• Your task: From the data that follows, report how many lines hold the string "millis", giving only the number.

• Dataset excerpts:
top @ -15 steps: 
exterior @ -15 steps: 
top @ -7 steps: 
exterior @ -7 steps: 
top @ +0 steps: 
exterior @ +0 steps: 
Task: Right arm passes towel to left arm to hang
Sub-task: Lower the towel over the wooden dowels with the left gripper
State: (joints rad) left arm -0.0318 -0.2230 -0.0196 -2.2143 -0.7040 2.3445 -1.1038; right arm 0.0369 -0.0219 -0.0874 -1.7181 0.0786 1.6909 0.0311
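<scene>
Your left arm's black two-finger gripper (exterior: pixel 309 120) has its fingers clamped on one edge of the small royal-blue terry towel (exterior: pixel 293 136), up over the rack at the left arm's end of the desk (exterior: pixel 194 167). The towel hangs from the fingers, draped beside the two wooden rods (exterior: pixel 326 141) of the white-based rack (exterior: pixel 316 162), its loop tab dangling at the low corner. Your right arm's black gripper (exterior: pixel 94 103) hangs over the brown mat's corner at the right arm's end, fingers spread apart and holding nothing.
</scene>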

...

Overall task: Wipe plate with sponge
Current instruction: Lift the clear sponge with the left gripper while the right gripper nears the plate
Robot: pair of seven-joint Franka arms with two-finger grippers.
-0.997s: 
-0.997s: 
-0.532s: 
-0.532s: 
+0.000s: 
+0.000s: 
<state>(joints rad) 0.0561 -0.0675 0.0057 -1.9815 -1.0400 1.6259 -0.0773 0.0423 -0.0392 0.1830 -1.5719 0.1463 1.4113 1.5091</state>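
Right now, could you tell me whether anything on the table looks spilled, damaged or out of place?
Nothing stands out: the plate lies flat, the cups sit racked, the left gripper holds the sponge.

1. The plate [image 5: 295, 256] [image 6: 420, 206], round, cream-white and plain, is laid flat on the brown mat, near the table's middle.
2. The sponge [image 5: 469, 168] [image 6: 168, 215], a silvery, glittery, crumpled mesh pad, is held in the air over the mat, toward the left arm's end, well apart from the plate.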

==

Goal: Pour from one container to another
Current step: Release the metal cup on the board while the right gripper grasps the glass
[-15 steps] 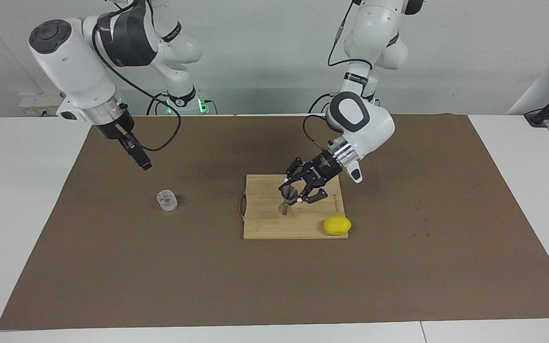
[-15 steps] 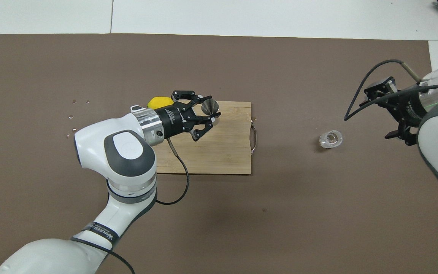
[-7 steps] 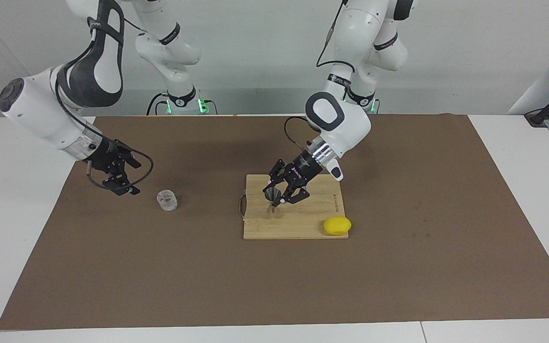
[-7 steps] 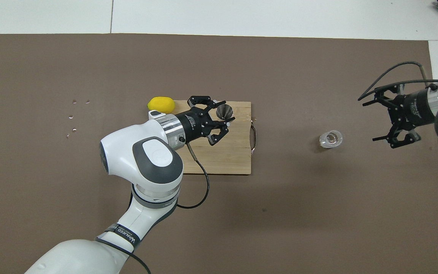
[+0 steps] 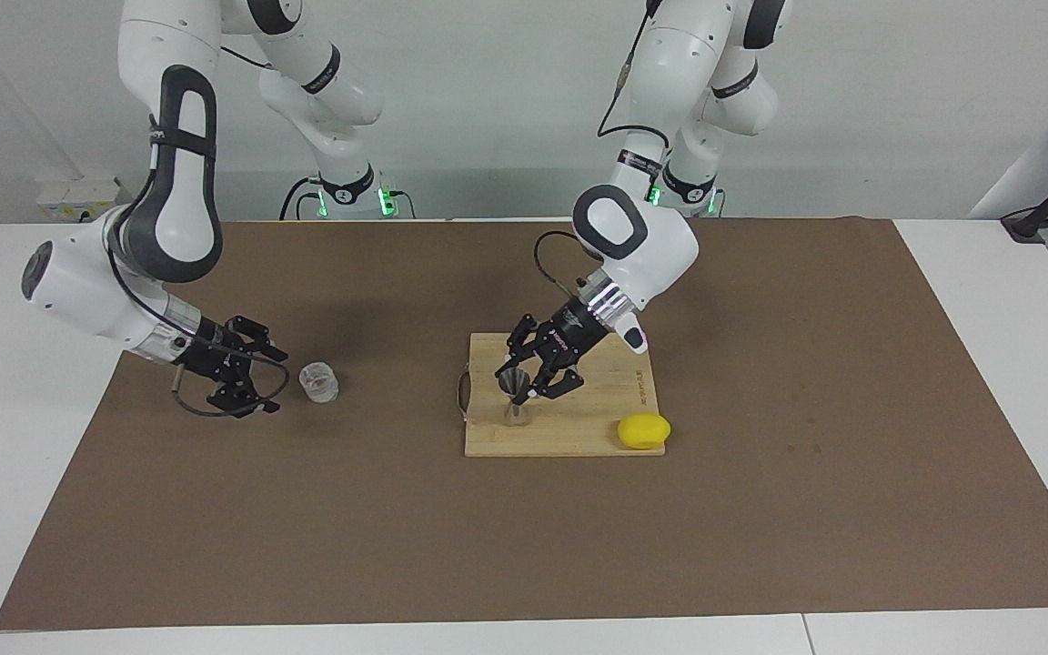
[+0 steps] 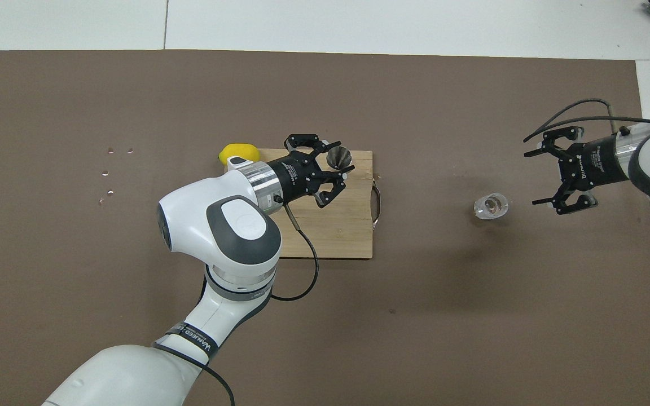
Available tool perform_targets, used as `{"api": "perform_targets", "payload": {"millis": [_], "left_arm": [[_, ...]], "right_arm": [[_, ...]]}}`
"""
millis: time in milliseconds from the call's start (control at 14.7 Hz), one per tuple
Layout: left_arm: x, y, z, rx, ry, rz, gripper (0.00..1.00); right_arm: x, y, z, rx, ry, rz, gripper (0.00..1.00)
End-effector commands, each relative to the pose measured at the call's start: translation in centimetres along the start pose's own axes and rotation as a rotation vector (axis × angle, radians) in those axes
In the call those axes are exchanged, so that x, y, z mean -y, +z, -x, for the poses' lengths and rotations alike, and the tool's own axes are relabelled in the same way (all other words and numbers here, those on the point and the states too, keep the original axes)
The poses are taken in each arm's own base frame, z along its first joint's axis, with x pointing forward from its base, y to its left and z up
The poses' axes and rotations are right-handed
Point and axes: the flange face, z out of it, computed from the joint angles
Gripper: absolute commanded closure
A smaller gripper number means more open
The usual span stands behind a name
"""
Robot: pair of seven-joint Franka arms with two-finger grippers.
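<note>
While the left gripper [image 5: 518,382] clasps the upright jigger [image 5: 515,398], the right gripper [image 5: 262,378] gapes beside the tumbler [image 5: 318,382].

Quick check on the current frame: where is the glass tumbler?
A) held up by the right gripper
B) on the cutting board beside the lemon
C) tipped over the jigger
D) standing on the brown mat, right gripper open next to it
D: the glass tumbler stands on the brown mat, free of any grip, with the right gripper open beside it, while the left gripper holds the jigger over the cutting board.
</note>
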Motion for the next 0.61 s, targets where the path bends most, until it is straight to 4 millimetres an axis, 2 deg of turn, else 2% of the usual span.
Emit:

• Output for this exercise: 2